* Given records *

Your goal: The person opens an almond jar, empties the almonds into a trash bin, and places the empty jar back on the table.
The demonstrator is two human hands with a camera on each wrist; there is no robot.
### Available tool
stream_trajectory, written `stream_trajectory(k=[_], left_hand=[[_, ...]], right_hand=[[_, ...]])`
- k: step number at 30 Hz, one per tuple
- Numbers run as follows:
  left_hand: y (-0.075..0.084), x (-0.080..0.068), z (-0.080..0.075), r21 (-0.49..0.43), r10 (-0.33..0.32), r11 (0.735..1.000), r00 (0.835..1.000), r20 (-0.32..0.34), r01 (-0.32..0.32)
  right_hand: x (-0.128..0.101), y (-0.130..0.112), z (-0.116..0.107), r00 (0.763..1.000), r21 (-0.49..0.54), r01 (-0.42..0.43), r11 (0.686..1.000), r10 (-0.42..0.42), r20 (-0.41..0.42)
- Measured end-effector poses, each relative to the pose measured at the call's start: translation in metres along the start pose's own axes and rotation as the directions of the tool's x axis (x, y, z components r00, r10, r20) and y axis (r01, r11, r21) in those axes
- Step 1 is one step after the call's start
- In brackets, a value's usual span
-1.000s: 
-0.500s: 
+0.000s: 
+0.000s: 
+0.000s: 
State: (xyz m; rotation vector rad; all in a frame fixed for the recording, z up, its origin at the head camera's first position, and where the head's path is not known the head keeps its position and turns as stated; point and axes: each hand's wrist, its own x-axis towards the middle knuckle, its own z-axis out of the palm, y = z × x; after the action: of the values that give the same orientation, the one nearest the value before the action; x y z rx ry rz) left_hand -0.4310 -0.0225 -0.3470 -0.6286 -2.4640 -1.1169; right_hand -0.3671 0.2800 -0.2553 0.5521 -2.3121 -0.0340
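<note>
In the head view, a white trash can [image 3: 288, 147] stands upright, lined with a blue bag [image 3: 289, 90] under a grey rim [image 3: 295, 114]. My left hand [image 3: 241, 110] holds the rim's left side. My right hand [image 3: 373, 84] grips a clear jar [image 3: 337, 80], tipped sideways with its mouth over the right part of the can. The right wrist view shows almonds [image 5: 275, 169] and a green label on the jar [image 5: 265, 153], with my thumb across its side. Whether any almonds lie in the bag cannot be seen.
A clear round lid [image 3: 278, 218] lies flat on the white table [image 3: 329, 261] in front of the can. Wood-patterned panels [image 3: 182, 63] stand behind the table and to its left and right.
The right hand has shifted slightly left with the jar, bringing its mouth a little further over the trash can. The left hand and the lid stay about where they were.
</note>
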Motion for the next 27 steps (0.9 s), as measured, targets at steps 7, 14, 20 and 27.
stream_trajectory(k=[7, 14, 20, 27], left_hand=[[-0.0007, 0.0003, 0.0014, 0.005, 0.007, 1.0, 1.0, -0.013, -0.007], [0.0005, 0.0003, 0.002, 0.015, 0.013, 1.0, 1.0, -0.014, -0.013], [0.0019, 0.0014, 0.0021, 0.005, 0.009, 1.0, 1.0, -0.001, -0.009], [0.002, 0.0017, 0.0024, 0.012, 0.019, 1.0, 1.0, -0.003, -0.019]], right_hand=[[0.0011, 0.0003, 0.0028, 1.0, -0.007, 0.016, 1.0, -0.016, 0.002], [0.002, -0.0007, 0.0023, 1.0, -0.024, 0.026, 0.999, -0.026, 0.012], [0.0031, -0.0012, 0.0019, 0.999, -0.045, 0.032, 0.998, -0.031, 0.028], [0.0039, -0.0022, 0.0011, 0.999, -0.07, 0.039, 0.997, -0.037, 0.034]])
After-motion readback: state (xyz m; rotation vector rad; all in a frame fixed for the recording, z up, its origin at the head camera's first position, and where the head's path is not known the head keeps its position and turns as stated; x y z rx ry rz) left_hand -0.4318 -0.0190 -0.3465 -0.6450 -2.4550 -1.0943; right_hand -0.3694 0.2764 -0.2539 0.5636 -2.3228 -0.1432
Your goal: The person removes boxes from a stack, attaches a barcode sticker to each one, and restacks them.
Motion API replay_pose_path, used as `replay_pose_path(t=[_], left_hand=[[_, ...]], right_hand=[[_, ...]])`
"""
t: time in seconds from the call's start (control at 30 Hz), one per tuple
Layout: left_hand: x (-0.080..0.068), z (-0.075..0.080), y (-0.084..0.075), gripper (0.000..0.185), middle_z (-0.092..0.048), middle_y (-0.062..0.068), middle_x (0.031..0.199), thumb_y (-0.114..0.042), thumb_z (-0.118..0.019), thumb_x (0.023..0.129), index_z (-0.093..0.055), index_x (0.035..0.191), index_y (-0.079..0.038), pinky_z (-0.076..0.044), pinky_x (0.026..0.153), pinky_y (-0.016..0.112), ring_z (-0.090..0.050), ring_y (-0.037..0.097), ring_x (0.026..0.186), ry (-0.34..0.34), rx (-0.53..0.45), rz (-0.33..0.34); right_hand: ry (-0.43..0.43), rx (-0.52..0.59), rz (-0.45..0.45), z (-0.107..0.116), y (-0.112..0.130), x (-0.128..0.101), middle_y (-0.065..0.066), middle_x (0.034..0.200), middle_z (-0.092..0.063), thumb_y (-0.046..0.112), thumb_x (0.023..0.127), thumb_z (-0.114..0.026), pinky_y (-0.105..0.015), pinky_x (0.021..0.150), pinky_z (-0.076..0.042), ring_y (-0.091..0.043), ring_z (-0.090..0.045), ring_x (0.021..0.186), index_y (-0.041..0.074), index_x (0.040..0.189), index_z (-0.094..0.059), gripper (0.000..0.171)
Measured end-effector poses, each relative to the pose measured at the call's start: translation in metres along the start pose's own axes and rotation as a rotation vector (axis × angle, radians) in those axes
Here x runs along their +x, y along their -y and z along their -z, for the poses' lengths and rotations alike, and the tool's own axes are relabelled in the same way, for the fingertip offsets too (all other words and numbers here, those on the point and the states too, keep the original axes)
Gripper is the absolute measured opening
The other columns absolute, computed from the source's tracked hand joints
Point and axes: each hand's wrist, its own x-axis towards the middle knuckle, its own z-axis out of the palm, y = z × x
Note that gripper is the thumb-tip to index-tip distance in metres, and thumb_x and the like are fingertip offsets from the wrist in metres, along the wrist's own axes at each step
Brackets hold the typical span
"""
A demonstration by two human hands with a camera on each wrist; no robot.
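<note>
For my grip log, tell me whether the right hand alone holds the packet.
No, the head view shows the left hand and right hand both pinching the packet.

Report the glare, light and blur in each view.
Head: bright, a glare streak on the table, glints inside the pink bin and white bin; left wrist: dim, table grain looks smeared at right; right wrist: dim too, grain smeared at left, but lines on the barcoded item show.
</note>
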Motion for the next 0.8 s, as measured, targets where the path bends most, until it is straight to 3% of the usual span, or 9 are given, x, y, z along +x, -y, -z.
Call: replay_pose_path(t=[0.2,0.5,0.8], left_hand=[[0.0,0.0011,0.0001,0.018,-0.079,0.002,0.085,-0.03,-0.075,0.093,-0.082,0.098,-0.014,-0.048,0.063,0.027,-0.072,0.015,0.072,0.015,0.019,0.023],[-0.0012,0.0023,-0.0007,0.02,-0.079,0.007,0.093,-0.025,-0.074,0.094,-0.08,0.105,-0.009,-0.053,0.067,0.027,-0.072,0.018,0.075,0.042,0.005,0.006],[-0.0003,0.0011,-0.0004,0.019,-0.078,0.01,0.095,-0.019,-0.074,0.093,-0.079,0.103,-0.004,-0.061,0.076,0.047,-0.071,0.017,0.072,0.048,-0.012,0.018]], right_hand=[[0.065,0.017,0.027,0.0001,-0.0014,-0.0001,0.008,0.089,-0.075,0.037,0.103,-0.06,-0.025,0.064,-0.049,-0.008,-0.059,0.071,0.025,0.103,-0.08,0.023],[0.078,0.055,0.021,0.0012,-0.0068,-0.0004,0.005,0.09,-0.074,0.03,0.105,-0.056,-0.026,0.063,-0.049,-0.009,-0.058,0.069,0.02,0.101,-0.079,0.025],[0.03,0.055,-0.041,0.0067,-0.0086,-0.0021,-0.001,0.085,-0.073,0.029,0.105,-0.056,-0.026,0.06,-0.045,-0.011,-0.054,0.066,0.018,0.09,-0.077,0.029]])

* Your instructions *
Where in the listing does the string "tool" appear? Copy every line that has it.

* Answer to this exercise *
### Available tool
- Measured end-effector poses, each relative to the pose measured at the call's start: translation in metres along the start pose's own axes and rotation as the directions of the tool's x axis (x, y, z components r00, r10, r20) and y axis (r01, r11, r21) in those axes
Here x runs along their +x, y along their -y and z along their -z, for the poses' lengths and rotations alike, and the tool's own axes are relabelled in the same way, for the fingertip offsets too (all other words and numbers here, those on the point and the states too, keep the original axes)

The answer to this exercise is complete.